FIG. 4 shows the discharge capacity of batteries A75 and A79 with one nickel layer as a function of cycle.

FIG. 5 shows the discharge capacity of batteries A71 and A86 with two nickel layers as a function of cycle.

FIG. 6: Battery A121 containing 2% Ni powder / T-210 and battery A79 containing 8.6%.
Discharge capacity as a function of cycle.

FIG. 7 shows the discharge capacities of Battery A128 containing 2% Co micropowders and Battery A131 containing 0% as a function of cycle.
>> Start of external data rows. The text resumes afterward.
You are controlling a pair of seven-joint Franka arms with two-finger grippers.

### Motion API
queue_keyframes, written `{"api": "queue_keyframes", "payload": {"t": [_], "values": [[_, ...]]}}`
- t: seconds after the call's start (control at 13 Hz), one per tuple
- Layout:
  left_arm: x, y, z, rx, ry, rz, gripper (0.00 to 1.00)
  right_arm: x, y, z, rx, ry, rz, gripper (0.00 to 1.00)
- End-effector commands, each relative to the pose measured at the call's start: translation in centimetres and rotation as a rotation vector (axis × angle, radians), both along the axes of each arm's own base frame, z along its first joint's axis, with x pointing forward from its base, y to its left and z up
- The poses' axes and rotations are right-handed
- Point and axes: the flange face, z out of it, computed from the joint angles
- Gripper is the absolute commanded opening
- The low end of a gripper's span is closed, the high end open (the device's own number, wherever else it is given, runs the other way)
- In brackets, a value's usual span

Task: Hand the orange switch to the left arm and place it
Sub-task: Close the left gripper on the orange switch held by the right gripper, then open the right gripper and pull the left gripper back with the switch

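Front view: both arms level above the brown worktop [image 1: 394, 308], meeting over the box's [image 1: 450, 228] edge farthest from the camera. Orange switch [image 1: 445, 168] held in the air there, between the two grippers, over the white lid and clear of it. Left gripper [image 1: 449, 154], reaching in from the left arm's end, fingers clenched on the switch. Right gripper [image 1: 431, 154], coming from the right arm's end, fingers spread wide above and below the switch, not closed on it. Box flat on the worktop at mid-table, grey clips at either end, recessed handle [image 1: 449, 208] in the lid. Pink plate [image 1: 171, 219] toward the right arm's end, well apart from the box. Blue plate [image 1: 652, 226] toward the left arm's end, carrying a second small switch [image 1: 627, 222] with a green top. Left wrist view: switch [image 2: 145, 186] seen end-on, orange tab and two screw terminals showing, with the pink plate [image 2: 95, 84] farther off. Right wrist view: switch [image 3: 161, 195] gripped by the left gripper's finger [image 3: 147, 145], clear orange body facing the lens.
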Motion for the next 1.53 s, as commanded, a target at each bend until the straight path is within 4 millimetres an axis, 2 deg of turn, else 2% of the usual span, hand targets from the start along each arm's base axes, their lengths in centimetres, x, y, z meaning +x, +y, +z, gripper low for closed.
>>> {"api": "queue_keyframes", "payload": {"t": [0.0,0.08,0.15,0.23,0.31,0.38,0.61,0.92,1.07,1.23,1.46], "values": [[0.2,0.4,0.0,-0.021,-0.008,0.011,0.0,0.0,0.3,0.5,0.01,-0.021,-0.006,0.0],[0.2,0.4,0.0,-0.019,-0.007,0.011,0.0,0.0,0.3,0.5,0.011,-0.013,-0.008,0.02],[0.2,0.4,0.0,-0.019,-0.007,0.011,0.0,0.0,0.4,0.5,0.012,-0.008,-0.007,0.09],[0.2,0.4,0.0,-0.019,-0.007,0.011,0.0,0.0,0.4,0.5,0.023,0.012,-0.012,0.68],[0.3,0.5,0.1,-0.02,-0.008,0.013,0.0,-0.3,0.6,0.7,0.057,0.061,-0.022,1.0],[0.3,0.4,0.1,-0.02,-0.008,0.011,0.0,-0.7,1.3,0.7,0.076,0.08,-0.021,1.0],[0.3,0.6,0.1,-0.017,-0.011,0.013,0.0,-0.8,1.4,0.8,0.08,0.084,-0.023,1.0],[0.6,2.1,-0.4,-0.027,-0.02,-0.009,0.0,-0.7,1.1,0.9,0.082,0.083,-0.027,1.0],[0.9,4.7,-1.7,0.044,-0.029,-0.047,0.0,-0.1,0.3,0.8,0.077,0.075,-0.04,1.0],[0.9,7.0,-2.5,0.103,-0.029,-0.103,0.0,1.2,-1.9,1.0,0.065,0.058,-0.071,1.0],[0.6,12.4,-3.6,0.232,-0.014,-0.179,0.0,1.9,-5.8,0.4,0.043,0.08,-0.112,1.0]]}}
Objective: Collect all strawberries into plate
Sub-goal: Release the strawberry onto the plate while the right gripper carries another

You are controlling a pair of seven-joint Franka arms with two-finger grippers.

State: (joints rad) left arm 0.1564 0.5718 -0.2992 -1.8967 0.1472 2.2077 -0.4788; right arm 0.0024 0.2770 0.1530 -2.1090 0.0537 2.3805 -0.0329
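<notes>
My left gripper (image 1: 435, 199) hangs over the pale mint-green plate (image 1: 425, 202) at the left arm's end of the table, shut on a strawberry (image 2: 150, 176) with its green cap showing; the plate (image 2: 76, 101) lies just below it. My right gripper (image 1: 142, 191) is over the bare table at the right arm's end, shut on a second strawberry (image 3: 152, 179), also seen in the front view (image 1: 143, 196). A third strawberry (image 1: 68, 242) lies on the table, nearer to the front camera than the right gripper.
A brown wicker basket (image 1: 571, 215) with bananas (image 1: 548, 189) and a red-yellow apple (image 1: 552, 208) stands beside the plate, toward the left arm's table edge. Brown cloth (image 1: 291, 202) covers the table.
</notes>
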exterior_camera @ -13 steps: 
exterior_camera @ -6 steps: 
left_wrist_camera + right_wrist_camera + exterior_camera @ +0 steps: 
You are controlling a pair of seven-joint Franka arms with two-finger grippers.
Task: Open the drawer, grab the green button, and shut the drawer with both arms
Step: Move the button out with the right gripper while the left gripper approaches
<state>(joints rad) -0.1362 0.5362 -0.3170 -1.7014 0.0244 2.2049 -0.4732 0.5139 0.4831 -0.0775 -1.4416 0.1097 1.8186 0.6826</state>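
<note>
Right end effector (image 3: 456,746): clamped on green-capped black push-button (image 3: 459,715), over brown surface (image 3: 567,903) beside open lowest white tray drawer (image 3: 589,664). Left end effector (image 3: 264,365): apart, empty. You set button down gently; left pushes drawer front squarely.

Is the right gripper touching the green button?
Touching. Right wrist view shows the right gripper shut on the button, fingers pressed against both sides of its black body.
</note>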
─────────────────────────────────────────────────── ─── Continuation of front page (51) Int.Cl. ⁷ Identification code FI theme code (reference) H01M 4/66 H01M 4/66 A 10/26 10/26 // H01M 10/34 10/34 (81) Designated countries EP (AT, BE, CH, CY, DE, DK, ES, FI, FR, GB, GR, IE, IT, LU, MC, NL, PT, SE), OA (BF, BJ, CF, CG, CI, CM, GA, GN, GW, ML, MR, NE, SN, TD, TG), AP (GH, GM, KE, LS, MW, MZ, SD, SL, SZ, TZ, UG, ZW), EA (AM, AZ, BY, KG, KZ, MD, RU, TJ, TM), AE, AL, AM, AT, AU, AZ, BA, BB, BG, BR, BY, CA, CH, C N , CR, CU, CZ, DE, DK, DM, EE, ES, FI, GB, GD, GE, GH, GM, HR, HU, ID, IL, IN, IS, JP, KE, KG, KP, K R, KZ, LC, LK, LR, LS, LT, LU, LV, MA, MD, MG, MK, MN, MW, MX, NO, NZ, PL, PT, RO, RU, SD, SE, SG, SI, SK, SL, TJ, TM, TR, TT, TZ, UA, UG, US, UZ, VN, YU, ZA, ZW (72) Inventor Kordesch, Karl Austria Graz A-8010 Schutlumeylgasse 16 Technical Universities Graz (72) Inventor Hartford, Wayne Canada M2P 1W8 Otario North York Fairmeadow 43 F Term (reference) 5H011 AA02 CC06 5H017 AA02 EE04 5H02 8 AA01 BB03 BB06 CC05 CC08 CC17 EE01 EE05 EE08 HH01 5H050 AA09 BA11 CA17 CB29 CB30 DA03 DA06 EA23 FA13 FA17 FA18 GA10 GA22 HA01

Claims (17)

[Claims] 1. A rechargeable electrochemical cell comprising a generally cylindrical container having an inner surface and an outer surface, a generally cylindrical negative electrode in contact with the container, and the negative electrode being coaxial with the container. A generally cylindrical positive electrode that is housed in the negative electrode and is coaxial therewith, a separator for physically separating the positive electrode and the negative electrode, and an electrolyte for electrically contacting the positive electrode and the negative electrode. Wherein the positive electrode comprises a zinc material and the negative electrode comprises a nickel material. 2. The battery according to claim 1, wherein the negative electrode contains a porous nickel material. 3. The battery according to claim 2, wherein the negative electrode comprises nickel foam. 4. The battery according to claim 3, wherein the nickel foam is coated with a paste containing nickel powder and nickel hydroxide. 5. The battery according to claim 4, wherein the paste further contains a cobalt component. 6. The battery of claim 5, wherein the cobalt is present in an amount of about 4.3% (by weight) of the paste. 7. The battery according to claim 6, wherein the negative electrode further comprises a hydrogen recombination catalyst. 8. The battery of claim 7, wherein the hydrogen recombination catalyst comprises silver. 9. The silver catalyst comprises 0.1% to 0.3% of the nickel hydroxide component.
The battery of claim 8 present in an amount of (weight). 10. The battery of claim 8, wherein the silver catalyst is applied to nickel foam as a colloidal deposit. 11. The battery according to claim 10, wherein the silver catalyst is applied by a spray coating process. 12. The battery according to claim 1, wherein the container is a nickel-plated steel can, and the nickel plating is applied on the inner surface of the can in contact with the negative electrode. 13. The battery of claim 1, wherein the negative electrode further comprises a nickel foil current collector, the current collector comprising a strip of nickel foil axially disposed within the negative electrode. 14. The battery of claim 1, wherein the electrolyte comprises a solution of KOH and LiOH. 15. The battery according to claim 1, wherein the positive electrode contains a mixture of zinc powder, zinc oxide powder and a gelling agent. 16. The battery according to claim 15, wherein the positive electrode is present in the form of a gel. 17. The battery of claim 16, wherein the positive electrode material is present in an amount to provide a positive electrode capacity greater than twice the negative electrode capacity of the negative electrode.